Second, it was necessary to rally supporting forces from neighboring countries in preparation for the second round of hegemony competition between the U.S. and China, which will follow the termination of COVID-19. Due to the coronavirus crisis, attention is being paid to whether China will implement the first phase of trade negotiations with the U.S. that were concluded on January 15. With the possibility of asymptomatic infections spreading in some areas and the risk of a second epidemic emerging due to a reverse inflow of infections from abroad, cross-regional movements in China are still restricted. Against this backdrop, the factory operation rate has not fully recovered in the field of small and medium-sized private companies, except for state-owned ones. As the factory operation rate of private companies, which account for more than 60 percent of China's exports, has fallen, doubts are raised over whether they can purchase the promised amount of U.S. crude oil. Also, pigs are dying from the African swine fever, and it is doubtful whether they will be able to purchase American soybeans as promised. In the end, China is likely to ask for delayed implementation, citing force majeure factors, and President Trump cannot rule out the possibility of reigniting a second-round trade war, arguing that China broke its promise again. China is laying a paving stone to highlight COVID-19 and maintain 'Trump-shaking' tactics until the U.S. presidential election in November. In the end, there is an intention to use COVID-19 as leverage for conflict to prevent Trump from re-election. The war of nerves over the COVID-19 epicenter is likely to come harder when things calm down in the U.S.

Third, China may use it as an opportunity to respond to criticism of its one belt and one road initiative, and to restart the initiative which has lost momentum. On the 21st of last month, a Chinese-European train packed with quarantine relief and medical supplies left Yiwu in Zhejiang Province, which is famous for China's small product market, for European cities to support European countries where confirmed cases are rapidly increasing. China has begun to get its 'coronavirus silk road ambition' into full swing. Built on Xi's one-belt-one-road policy, the China-Europe cargo train is the world's longest round-trip railway of 26,000 kilometers, departing Yiwu and arriving in Madrid, Spain, via seven countries, including Kazakhstan, Russia, Poland, Germany and France. It takes about 20 days to Madrid and the China-Europe train is more than half the time shorter than sea transportation and about 20 percent cheaper. Except for Yiwu, there are more than 15 Chinese cities where freight trains to Europe depart, and since they leave China and pass through more than a dozen cities in eight European countries, COVID-19 will promote the cause and value of one belt and one road as much as possible. In particular, China will seek to further expand its influence and restore relations through 'Corona Silk Road Diplomacy' with African and Middle Eastern countries with weak quarantine and medical infrastructure.

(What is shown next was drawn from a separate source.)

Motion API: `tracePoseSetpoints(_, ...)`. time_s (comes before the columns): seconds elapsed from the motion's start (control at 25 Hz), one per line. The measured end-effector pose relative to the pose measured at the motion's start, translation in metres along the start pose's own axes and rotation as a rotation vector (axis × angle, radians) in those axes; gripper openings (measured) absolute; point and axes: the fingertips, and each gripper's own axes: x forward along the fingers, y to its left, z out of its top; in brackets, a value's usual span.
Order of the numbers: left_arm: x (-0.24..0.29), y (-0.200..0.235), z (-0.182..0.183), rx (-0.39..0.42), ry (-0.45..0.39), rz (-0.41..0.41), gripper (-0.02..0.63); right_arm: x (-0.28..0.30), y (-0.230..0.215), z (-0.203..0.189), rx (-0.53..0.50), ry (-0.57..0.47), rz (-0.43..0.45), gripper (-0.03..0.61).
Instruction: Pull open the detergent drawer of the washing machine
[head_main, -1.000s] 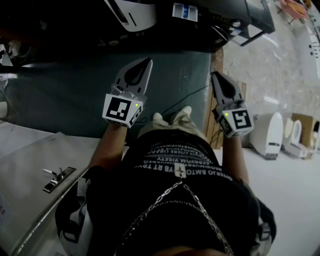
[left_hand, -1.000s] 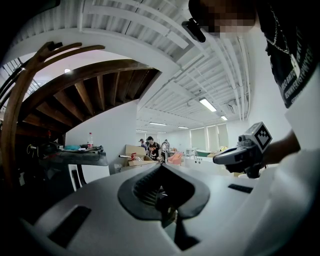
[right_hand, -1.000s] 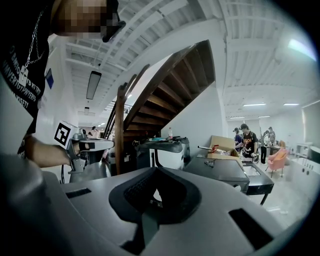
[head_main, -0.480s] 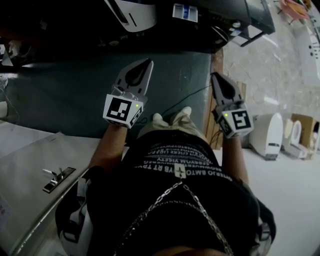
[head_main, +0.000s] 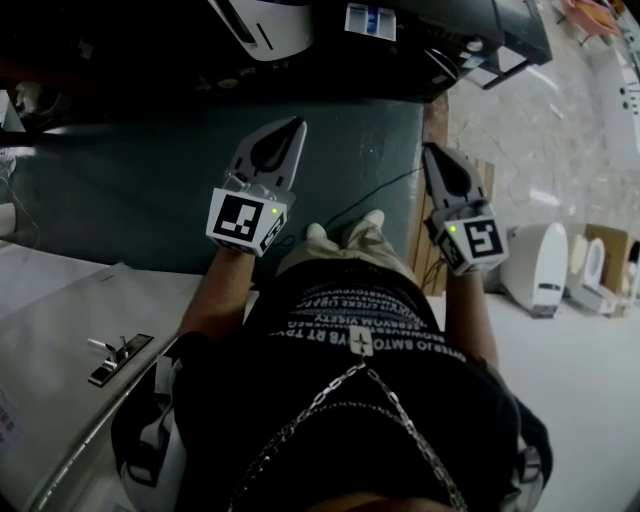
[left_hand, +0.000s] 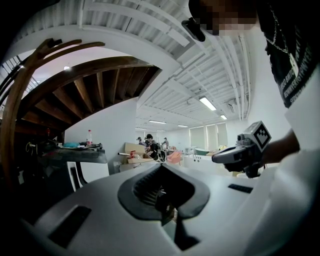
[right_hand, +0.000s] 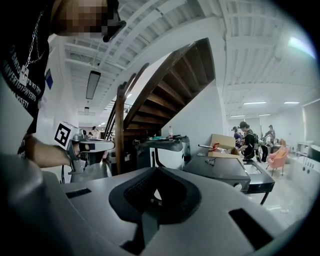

In several telephone conversations with French President Macron, President Xi stressed the understanding of public sentiment among the five key strategies of one belt and one road by sending medical staff and exchanging experts. Xi emphasized exchanges between people, not hardware-oriented infrastructure communication. China's software practical diplomacy has begun to accelerate as Western countries led by the U.S. centered on tightening checks on China. South Korea's role theory will also become important in the future, with COVID-19 appearing as another issue maker in the global hegemonic competition. South Korea's coronavirus diplomacy should be highlighted as much as possible at a time when the world is praising it as the most exemplary country in responding to COVID-19. This situation could be an opportunity for South Korea to establish itself as an independent variable, not a dependent variable of the U.S. and China.

(This column, contributed by Park Seung-chan, the head of the Management Institute of China and a professor of Chinese studies at Yong In University, does not necessarily represent the opinions of Aju Business Daily's editorial board.)